Pelle Pelle was launched in 1978 and started as a leather outerwear company. Pelle is based in Auburn Hills, Michigan. John Green is Pelle Pelle’s marketing director.

== History ==
Pelle Pelle gained popularity in the late 1970s and early 1980s in the hip-hop community. A revolution in fashion took the form of comfort in baggy pants and loose clothing for MCs and breakdancers. Designer Marc Buchanan specialized in creating brightly colored, highly embellished leather jackets, and branched out to sportswear and other outerwear. The brand name is the Italian word for leather hide or pelt. Rather than selling at large department stores, Buchanan chose small urban speciality stores in Chicago, Philadelphia and New York City.

In 2003, Pelle Pelle was fined $40,000 by the Federal Trade Commission for placing inaccurate labels on several types of men's pants and jackets. The clothes were labeled as machine washable; however, the garments were damaged when washed.

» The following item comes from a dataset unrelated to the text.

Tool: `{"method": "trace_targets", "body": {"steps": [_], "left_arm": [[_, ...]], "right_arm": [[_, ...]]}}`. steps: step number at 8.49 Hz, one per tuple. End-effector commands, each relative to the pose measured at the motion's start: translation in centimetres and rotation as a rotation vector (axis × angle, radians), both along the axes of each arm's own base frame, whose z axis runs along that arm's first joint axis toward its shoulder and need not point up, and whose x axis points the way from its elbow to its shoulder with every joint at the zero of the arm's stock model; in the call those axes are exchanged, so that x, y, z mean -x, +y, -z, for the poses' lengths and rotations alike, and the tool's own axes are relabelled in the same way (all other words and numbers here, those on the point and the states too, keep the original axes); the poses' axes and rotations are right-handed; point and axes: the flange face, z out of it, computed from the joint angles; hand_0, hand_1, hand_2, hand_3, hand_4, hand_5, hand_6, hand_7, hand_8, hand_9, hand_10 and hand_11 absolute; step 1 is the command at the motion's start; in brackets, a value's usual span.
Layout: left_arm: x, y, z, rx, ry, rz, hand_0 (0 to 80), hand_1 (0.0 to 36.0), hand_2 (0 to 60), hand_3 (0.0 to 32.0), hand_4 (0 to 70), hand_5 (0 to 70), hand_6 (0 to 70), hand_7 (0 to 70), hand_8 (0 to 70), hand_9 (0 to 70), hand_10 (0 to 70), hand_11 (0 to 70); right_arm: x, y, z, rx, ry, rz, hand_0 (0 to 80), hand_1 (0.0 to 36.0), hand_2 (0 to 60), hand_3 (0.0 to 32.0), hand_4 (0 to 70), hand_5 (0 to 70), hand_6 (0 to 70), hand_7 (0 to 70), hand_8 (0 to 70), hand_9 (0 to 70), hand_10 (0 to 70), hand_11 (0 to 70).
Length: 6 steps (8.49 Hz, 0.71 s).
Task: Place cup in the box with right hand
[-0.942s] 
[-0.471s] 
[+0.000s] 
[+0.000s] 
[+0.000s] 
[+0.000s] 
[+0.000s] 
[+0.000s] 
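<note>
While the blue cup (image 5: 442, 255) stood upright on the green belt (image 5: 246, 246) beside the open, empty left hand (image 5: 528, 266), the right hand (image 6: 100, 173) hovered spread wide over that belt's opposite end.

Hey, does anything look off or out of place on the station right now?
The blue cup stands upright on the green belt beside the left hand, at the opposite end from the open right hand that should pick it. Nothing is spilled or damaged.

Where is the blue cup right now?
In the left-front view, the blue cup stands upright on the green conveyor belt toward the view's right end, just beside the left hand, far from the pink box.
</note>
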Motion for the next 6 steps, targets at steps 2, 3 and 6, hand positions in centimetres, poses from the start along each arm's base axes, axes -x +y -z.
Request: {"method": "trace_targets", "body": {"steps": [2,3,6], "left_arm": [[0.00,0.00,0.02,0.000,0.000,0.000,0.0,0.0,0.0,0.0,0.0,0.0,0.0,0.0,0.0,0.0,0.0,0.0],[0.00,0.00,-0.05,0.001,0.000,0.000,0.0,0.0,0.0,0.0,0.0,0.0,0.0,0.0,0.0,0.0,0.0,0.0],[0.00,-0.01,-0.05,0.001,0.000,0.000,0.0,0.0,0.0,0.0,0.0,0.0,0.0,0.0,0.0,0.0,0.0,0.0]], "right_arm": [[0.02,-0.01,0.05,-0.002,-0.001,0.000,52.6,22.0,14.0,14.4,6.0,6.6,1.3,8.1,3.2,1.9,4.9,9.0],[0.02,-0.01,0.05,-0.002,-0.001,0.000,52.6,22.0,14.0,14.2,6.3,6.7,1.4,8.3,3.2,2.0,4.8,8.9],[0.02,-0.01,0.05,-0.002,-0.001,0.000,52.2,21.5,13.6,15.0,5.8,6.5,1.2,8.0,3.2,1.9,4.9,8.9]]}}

Pelle Pelle launched its handbag line in fall 2009.

==Clientele==
Many celebrities have worn Pelle Pelle, such as 50 Cent, G Unit, Dr. Dre, Twista, Dipset, Cam’ron, The Game, Ludacris, Marques Colston, Usher, Dru Hill, Bobby Brown, Fat Joe, Mario, Chris Brown, and King 810 vocalist David Gun.

The company was commissioned by Furious Five and Grandmaster Flash to create a leather jacket for them to wear that was studded when they were inducted in the Rock and Roll Hall of Fame.

==In popular culture==
Pelle Pelle is seen in Notorious, a 2009 motion picture that chronicles the life of rap artist Biggie Smalls.

Kanye West rapped about wearing Pelle Pelle on the Donda track “Pure Souls”.